- **Prompt**:
Produce a faithful copy of the data, one that leaves out the pictures.
+++
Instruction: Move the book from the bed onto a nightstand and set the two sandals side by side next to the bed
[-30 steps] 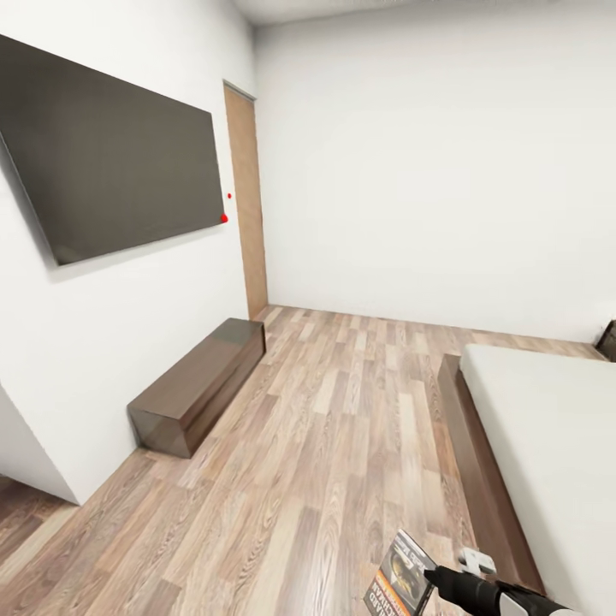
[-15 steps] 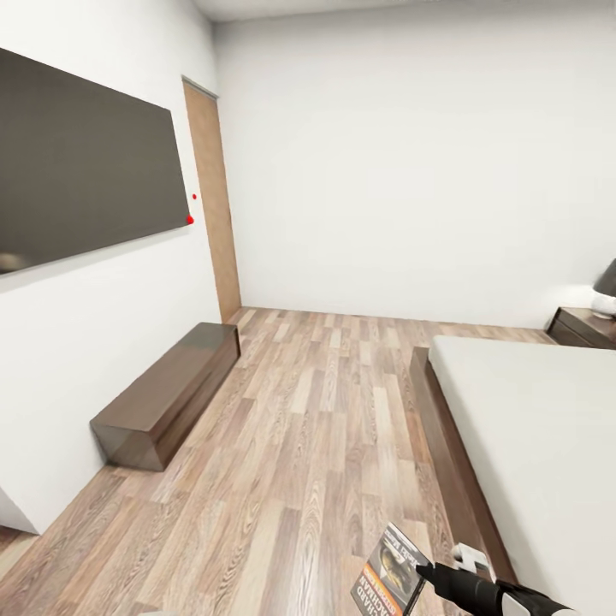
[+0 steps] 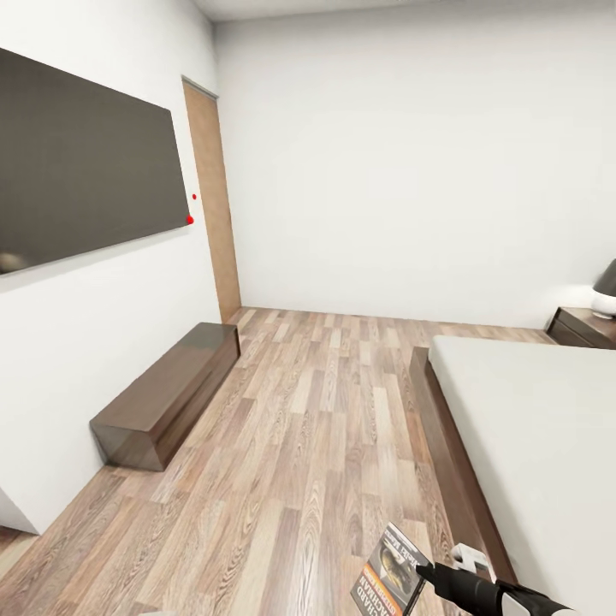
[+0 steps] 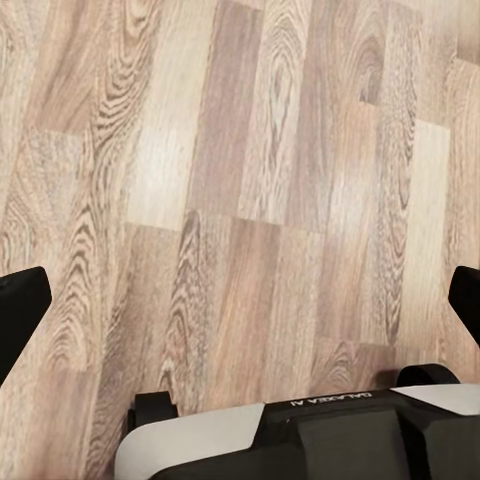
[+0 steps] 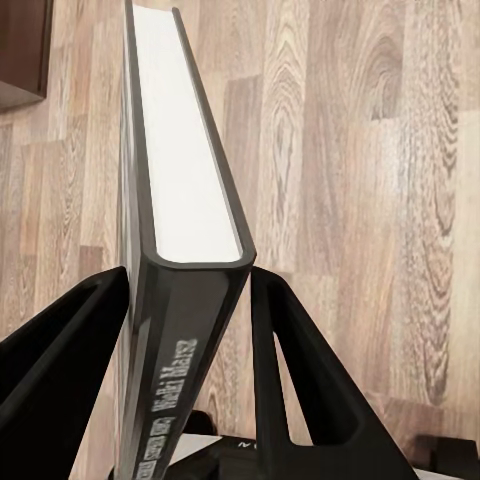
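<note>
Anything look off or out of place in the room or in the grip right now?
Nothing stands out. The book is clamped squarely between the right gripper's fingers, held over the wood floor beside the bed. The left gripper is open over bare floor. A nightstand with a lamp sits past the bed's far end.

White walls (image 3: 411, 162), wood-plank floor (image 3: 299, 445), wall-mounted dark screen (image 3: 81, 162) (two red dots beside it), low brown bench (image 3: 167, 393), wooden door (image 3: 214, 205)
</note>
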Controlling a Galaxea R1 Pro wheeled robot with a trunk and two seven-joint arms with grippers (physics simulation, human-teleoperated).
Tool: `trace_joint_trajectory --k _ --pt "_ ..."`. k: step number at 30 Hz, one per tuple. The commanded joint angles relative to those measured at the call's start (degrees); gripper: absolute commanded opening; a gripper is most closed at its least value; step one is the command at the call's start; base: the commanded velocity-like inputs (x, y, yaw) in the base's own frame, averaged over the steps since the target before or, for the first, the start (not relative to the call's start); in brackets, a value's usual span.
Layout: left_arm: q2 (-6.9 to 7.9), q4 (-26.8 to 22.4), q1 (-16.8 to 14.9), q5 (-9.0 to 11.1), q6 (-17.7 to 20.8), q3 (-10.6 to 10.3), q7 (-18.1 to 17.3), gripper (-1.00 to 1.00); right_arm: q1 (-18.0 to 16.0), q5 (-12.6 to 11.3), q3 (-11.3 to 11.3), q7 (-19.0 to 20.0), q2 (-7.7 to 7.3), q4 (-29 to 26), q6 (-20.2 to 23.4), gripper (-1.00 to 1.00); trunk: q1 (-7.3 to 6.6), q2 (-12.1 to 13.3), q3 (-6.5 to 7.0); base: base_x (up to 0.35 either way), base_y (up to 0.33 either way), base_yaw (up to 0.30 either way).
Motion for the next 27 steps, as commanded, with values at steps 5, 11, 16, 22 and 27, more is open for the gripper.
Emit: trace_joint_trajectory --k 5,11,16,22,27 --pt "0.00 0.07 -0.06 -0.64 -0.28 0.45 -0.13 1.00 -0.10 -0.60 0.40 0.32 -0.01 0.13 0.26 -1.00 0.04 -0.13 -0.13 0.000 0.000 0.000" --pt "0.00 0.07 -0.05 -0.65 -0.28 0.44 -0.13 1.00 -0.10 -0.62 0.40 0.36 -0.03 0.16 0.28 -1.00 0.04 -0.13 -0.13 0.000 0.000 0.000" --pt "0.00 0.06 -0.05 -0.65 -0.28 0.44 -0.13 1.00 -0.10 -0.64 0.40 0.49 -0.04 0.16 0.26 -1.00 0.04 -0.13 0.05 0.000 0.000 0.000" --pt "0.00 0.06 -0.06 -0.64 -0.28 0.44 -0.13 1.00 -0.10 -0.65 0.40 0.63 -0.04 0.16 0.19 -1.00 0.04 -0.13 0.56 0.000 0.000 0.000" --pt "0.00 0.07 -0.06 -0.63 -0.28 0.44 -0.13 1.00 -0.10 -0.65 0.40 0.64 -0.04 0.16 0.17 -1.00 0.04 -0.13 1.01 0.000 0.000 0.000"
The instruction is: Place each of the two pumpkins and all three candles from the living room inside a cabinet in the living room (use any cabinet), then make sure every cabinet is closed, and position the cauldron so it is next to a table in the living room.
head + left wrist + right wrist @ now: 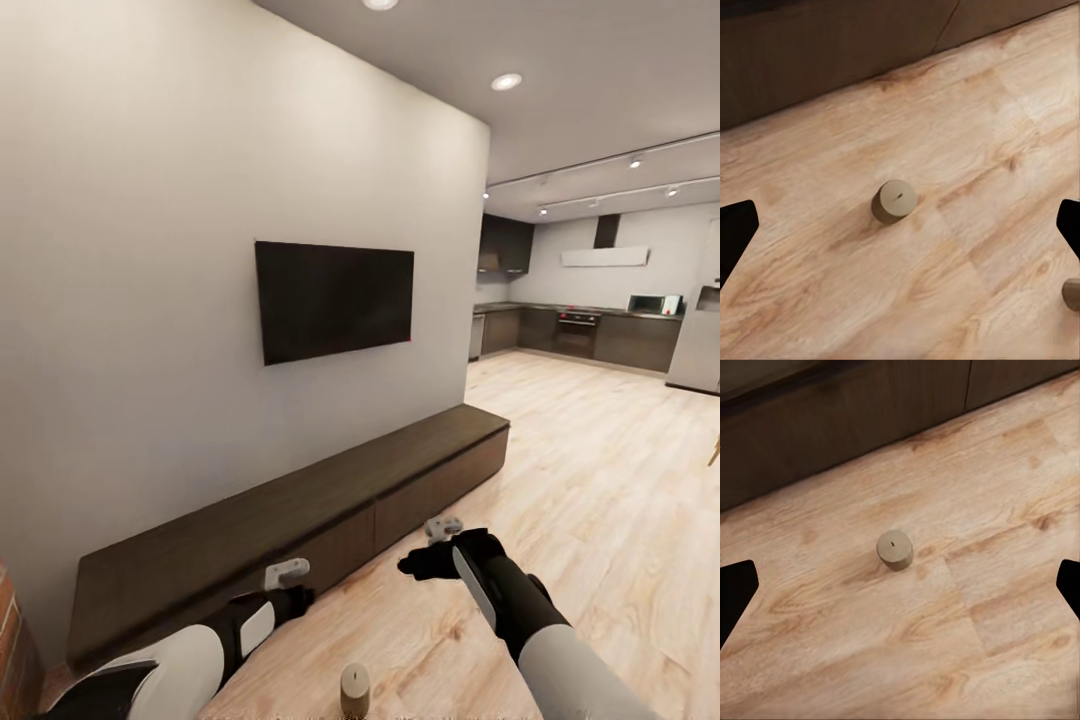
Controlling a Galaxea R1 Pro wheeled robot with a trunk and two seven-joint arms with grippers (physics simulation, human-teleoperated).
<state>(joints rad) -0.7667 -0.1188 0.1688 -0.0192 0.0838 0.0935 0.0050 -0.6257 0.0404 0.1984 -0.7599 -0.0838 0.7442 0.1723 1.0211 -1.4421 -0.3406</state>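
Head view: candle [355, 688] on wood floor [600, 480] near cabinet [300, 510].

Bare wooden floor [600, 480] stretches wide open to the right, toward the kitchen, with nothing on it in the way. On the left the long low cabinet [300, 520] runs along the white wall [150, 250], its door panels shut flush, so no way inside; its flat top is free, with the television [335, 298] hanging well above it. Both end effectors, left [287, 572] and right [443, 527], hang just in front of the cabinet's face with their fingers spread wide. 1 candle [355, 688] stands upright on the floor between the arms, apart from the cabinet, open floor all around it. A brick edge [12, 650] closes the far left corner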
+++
- **Output of the exercise**:
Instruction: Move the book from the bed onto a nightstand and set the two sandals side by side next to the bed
[-30 steps] 
[-15 steps] 
[+0 steps] 
[+0 steps] 
[+0 steps] 
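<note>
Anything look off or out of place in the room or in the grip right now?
Nothing stands out. The book is clamped squarely between the right gripper's fingers, held over the wood floor beside the bed. The left gripper is open over bare floor. A nightstand with a lamp sits past the bed's far end.

White walls (image 3: 411, 162), wood-plank floor (image 3: 299, 445), wall-mounted dark screen (image 3: 81, 162) (two red dots beside it), low brown bench (image 3: 167, 393), wooden door (image 3: 214, 205)
</note>
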Controlling a Galaxea R1 Pro wheeled robot with a trunk and two seven-joint arms with grippers (physics simulation, human-teleoperated).
Tool: `trace_joint_trajectory --k _ --pt "_ ..."`. k: step number at 30 Hz, one per tuple. The commanded joint angles relative to those measured at the call's start (degrees); gripper: absolute commanded opening; a gripper is most closed at its least value; step one is the command at the call's start; base: the commanded velocity-like inputs (x, y, yaw) in the base's own frame, averaged over the steps since the target before or, for the first, the start (not relative to the call's start); in brackets, a value's usual span.
Layout: left_arm: q2 (-6.9 to 7.9), q4 (-26.8 to 22.4), q1 (-16.8 to 14.9), q5 (-9.0 to 11.1), q6 (-17.7 to 20.8), q3 (-10.6 to 10.3), q7 (-18.1 to 17.3), gripper (-1.00 to 1.00); right_arm: q1 (-18.0 to 16.0), q5 (-12.6 to 11.3), q3 (-11.3 to 11.3), q7 (-19.0 to 20.0), q2 (-7.7 to 7.3), q4 (-29 to 26), q6 (-20.2 to 23.4), gripper (-1.00 to 1.00); trunk: q1 (-7.3 to 6.6), q2 (-12.1 to 13.3), q3 (-6.5 to 7.0); base: base_x (up to 0.35 either way), base_y (up to 0.33 either way), base_yaw (up to 0.30 either way).
Motion for the next 27 steps, as commanded, with values at steps 5, 11, 16, 22 and 27, more is open for the gripper.
Emit: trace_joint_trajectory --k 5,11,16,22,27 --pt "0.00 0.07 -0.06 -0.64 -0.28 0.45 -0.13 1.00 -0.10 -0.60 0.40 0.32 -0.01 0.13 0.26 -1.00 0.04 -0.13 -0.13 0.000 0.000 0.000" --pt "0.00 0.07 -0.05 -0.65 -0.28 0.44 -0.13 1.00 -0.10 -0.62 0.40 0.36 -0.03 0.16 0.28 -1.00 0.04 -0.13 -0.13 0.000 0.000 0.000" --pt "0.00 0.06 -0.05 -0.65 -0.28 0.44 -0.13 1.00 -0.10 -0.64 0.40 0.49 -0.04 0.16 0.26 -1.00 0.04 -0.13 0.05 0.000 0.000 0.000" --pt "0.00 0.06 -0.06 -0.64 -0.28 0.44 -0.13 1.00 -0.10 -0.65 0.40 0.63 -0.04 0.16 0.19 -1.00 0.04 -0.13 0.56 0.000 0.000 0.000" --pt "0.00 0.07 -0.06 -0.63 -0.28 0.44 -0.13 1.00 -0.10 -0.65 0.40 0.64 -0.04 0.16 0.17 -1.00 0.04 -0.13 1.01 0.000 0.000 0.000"
The instruction is: Place each of the two pumpkins and all three candles from the living room inside a cabinet in the living room (use any cabinet), then make sure every cabinet is closed, and position the cauldron so it is next to a table in the living room.
head + left wrist + right wrist @ now: 
Controlling a Galaxea R1 Pro wheeled robot with a trunk and two seven-joint arms with grippers (physics simulation, human-teleoperated).
<state>(joints rad) -0.7667 -0.1188 0.1688 -0.0192 0.0838 0.0935 0.0050 -0.6257 0.0404 0.1984 -0.7599 -0.0838 0.7442 0.1723 1.0211 -1.4421 -0.3406</state>
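Head view: candle [355, 688] on wood floor [600, 480] near cabinet [300, 510].

Bare wooden floor [600, 480] stretches wide open to the right, toward the kitchen, with nothing on it in the way. On the left the long low cabinet [300, 520] runs along the white wall [150, 250], its door panels shut flush, so no way inside; its flat top is free, with the television [335, 298] hanging well above it. Both end effectors, left [287, 572] and right [443, 527], hang just in front of the cabinet's face with their fingers spread wide. 1 candle [355, 688] stands upright on the floor between the arms, apart from the cabinet, open floor all around it. A brick edge [12, 650] closes the far left corner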

Nothing more is needed for this exercise.